WHAT TO DO ▸
What you return should be the complete listing, unchanged, with no pictures in it.

SOURCE DATA ▸
▬▬▬▬▬▬▬▬▬▬

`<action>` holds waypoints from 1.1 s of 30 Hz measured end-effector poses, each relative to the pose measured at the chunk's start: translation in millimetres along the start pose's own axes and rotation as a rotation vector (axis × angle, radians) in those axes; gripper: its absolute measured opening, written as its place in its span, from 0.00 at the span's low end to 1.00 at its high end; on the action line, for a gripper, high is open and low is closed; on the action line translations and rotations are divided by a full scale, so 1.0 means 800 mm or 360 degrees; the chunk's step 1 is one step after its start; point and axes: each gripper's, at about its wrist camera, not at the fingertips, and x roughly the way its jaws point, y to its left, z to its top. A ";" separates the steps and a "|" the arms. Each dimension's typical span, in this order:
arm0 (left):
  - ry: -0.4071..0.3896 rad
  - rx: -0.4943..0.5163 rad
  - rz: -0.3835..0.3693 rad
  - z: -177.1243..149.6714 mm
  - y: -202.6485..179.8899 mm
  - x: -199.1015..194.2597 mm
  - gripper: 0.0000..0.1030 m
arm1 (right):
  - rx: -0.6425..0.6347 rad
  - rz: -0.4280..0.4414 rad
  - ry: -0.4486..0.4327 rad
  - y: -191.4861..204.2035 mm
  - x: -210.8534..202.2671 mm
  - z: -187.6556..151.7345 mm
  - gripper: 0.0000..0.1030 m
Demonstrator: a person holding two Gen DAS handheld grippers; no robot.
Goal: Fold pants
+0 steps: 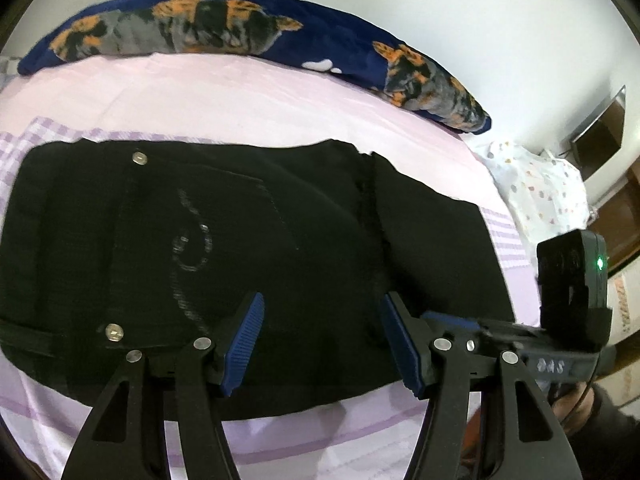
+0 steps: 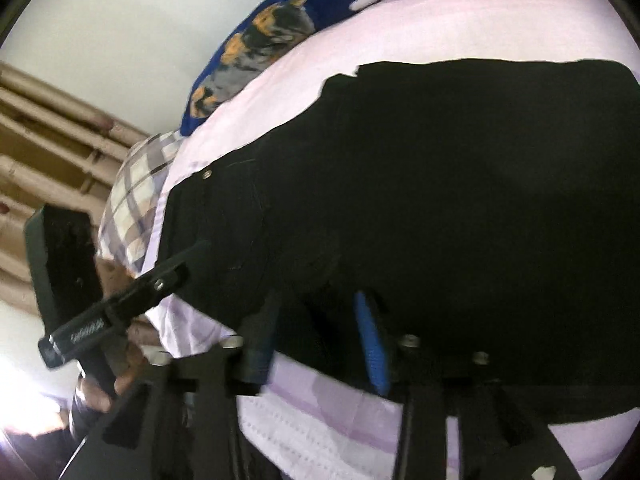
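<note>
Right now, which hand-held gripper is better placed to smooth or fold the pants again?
Probably left. The left hand-held gripper is open over the pants, centred; the right, also open, sits at their near edge.

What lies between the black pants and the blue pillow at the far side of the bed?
In the left wrist view, only bare pink bedsheet separates the black pants from the blue pillow.

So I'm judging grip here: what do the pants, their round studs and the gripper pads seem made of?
The pants look like black denim or heavy cotton, matte, with visible pocket stitching. The studs look like metal: silvery and shiny. The pads on the left hand-held gripper look like blue rubber or plastic, finely ribbed.
</note>
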 end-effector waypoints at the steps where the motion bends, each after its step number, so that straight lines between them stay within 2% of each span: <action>1: 0.0012 -0.0012 -0.0024 0.000 -0.001 0.001 0.60 | -0.0027 -0.0012 -0.0015 0.003 -0.006 -0.003 0.44; 4: 0.0074 -0.0075 -0.0142 0.003 -0.001 0.006 0.60 | -0.0047 -0.0059 -0.0120 0.004 -0.033 -0.008 0.50; 8: 0.0204 -0.0212 -0.0357 0.008 -0.002 0.026 0.60 | 0.0101 -0.0094 -0.0316 -0.021 -0.072 -0.006 0.53; 13: 0.0332 -0.0321 -0.0412 0.017 -0.005 0.058 0.60 | 0.0342 -0.0033 -0.0506 -0.059 -0.106 -0.007 0.54; 19: 0.0420 -0.0406 -0.0433 0.027 -0.004 0.089 0.60 | 0.0474 0.0006 -0.0556 -0.080 -0.112 -0.006 0.55; 25: 0.0428 -0.0430 -0.0497 0.039 -0.009 0.106 0.60 | 0.0497 0.0026 -0.0542 -0.082 -0.106 -0.007 0.55; 30: 0.0464 -0.0378 -0.0516 0.039 -0.020 0.112 0.59 | 0.0532 0.0033 -0.0537 -0.088 -0.103 -0.006 0.55; 32: 0.0511 -0.0373 -0.0533 0.032 -0.025 0.115 0.50 | 0.0545 0.0038 -0.0541 -0.091 -0.104 -0.007 0.55; 33: 0.0552 -0.0379 -0.0533 0.026 -0.025 0.118 0.36 | 0.0551 0.0039 -0.0541 -0.092 -0.104 -0.007 0.55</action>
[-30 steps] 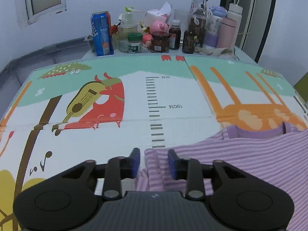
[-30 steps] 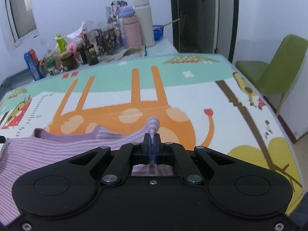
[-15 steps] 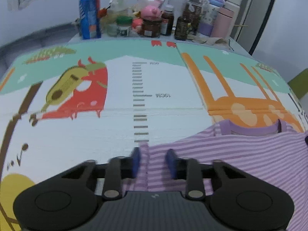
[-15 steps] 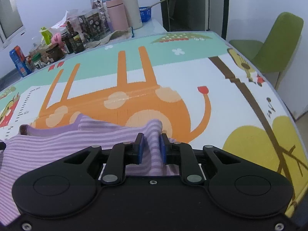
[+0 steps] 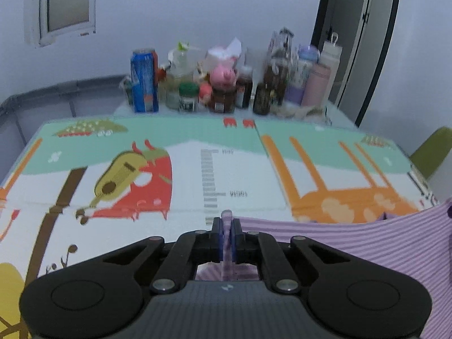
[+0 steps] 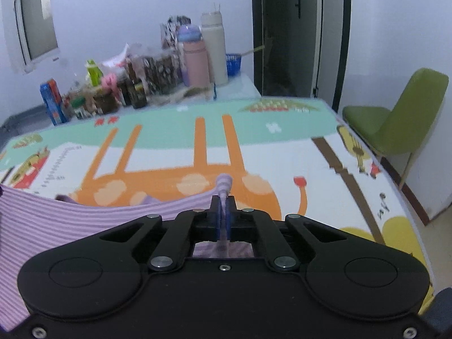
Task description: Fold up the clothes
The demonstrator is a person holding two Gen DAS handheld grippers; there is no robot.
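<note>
Left gripper (image 5: 226, 233): jaws have just closed down to almost nothing, a thin pinch of the purple striped shirt (image 5: 367, 243) clamped between the blue pads and poking up past the tips. Right gripper (image 6: 223, 216): jaws likewise just drawn in, nearly together on another nub of the same shirt (image 6: 56, 220), which sticks up above the tips. Both grips look secure; cloth shows below the jaws too, through the gap in each tool body. From each pinch the striped fabric runs away sideways toward the other tool as a sagging band, its upper edge curved, and it appears raised off the play mat (image 5: 197, 141) near the grips; the solid purple neckband (image 6: 67, 197) peeks out along that edge in the right view. Whether the shirt's lower part lies on the mat cannot be told, as the tool bodies hide it. Beyond the shirt the mat's printed giraffe and ruler marks are uncovered. Far end of the table: a crowd of bottles and jars (image 5: 226, 84); a green chair (image 6: 401, 118) stands off to the right. Judged progress: early. The garment is gripped at two points, seemingly shoulders or sleeve edges, and no fold is visible yet. Left to do, by this reading: carry the held edge over, lay it down, then complete the remaining folds.
</note>
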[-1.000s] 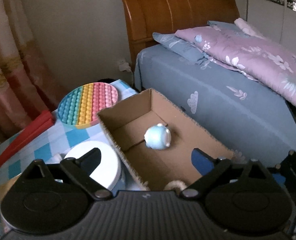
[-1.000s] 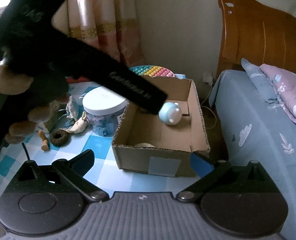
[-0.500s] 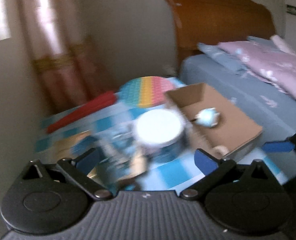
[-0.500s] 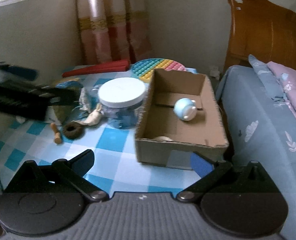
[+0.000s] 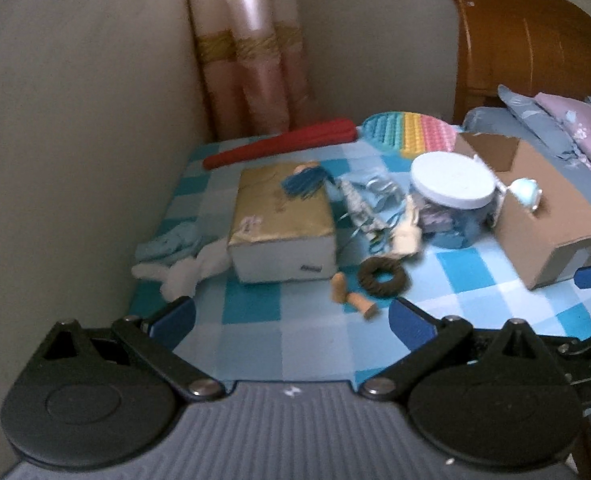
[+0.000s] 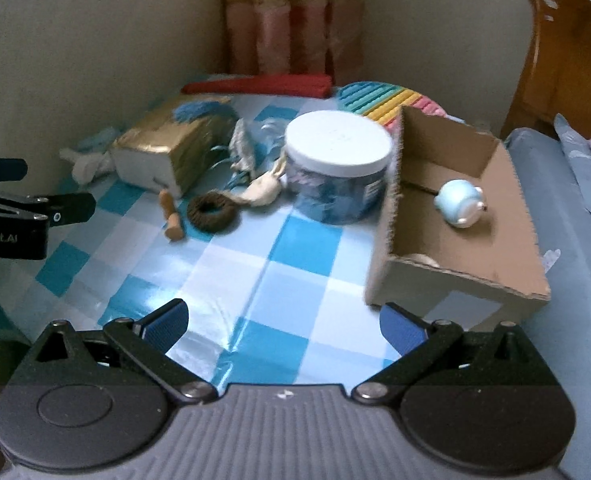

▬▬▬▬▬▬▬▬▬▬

REPLY ▸
`<action>` holds waypoints from 1.1 s of 30 Hz measured end-effector poses, each relative to the pose measured at the chunk's start: translation in millimetres along the start pose's own axes and rotation as a rotation vector (axis × angle, radians) in those axes; gripper: its absolute measured opening, written as its place in its span, from 0.00 at the span's low end to 1.00 at its high end; on the action line, for a gripper, high is open and low is closed; on the action line translations and rotations are divided by a full scale, so 1.0 means 800 mm or 360 degrees; the chunk's step 1 is one step after its start; point and axes: each gripper's, at about its wrist camera, not at the fingertips, and x roughly the way its jaws point, y to its left, z to its top. A ";" separates the steps and a "|" the arms. Each dimension's typical span, in this order:
arm0 (left):
  - ry: -0.4071..0.3896 rad
  - rx: -0.4943..0.5163 rad
  - rz: -0.3835..0.3693 rad
  - z: -177.1243..149.6714 mm
  - y: -202.6485..179.8899 mm
  - x: -199.1015..194.2597 mm
  - gripper: 0.0000..0.1030 m
arm1 (right):
  - rx: -0.6425..0.6347 rad
  - rz: -0.4280..0.4414 rad
  - ry: -0.4486..0.4327 rad
  - y: -191.4861..204.2035 mm
  - x: -210.8534..202.2671 mm
  - z: -187.6556..151.7345 mm
  - gripper: 0.0000..0.1030 m
Demonstrator: a person holding two Gen DAS handheld grippers; no robot.
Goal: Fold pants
+0 steps: 
+0 steps: 
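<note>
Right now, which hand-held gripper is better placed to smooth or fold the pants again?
Probably left. The left hand-held gripper is open over the pants, centred; the right, also open, sits at their near edge.

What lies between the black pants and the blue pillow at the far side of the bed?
In the left wrist view, only bare pink bedsheet separates the black pants from the blue pillow.

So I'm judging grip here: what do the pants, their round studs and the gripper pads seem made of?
The pants look like black denim or heavy cotton, matte, with visible pocket stitching. The studs look like metal: silvery and shiny. The pads on the left hand-held gripper look like blue rubber or plastic, finely ribbed.
</note>
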 end-effector waypoints at the steps where the motion bends, each after its step number, so that straight lines between them stay within 2% of each span: <action>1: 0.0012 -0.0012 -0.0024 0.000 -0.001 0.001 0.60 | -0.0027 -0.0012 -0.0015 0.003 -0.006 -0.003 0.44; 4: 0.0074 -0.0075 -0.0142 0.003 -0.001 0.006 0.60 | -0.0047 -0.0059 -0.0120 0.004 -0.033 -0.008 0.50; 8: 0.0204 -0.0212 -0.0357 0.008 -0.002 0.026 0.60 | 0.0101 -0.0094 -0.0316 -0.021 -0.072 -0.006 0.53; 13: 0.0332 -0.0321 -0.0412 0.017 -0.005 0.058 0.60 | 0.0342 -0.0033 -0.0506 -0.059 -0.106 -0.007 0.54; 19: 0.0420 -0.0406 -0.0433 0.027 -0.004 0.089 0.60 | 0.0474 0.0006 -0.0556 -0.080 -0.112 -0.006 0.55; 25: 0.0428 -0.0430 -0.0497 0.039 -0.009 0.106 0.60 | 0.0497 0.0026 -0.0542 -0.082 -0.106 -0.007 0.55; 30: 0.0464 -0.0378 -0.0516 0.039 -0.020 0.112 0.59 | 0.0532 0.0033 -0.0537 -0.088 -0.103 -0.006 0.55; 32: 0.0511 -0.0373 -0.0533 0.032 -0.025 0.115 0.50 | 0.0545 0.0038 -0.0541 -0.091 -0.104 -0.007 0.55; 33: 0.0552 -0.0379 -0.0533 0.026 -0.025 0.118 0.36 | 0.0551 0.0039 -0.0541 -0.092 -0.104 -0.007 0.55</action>
[-30 steps] 
[-30 steps] 
[-15 steps] 
[-15 steps] 
[+0 steps] 
[+0 steps] 
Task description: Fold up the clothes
The demonstrator is a person holding two Gen DAS handheld grippers; there is no robot.
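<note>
Left gripper (image 5: 226, 233): jaws have just closed down to almost nothing, a thin pinch of the purple striped shirt (image 5: 367, 243) clamped between the blue pads and poking up past the tips. Right gripper (image 6: 223, 216): jaws likewise just drawn in, nearly together on another nub of the same shirt (image 6: 56, 220), which sticks up above the tips. Both grips look secure; cloth shows below the jaws too, through the gap in each tool body. From each pinch the striped fabric runs away sideways toward the other tool as a sagging band, its upper edge curved, and it appears raised off the play mat (image 5: 197, 141) near the grips; the solid purple neckband (image 6: 67, 197) peeks out along that edge in the right view. Whether the shirt's lower part lies on the mat cannot be told, as the tool bodies hide it. Beyond the shirt the mat's printed giraffe and ruler marks are uncovered. Far end of the table: a crowd of bottles and jars (image 5: 226, 84); a green chair (image 6: 401, 118) stands off to the right. Judged progress: early. The garment is gripped at two points, seemingly shoulders or sleeve edges, and no fold is visible yet. Left to do, by this reading: carry the held edge over, lay it down, then complete the remaining folds.
</note>
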[-1.000s] 
[-1.000s] 
[-0.500s] 
[-0.500s] 
[+0.000s] 
[+0.000s] 

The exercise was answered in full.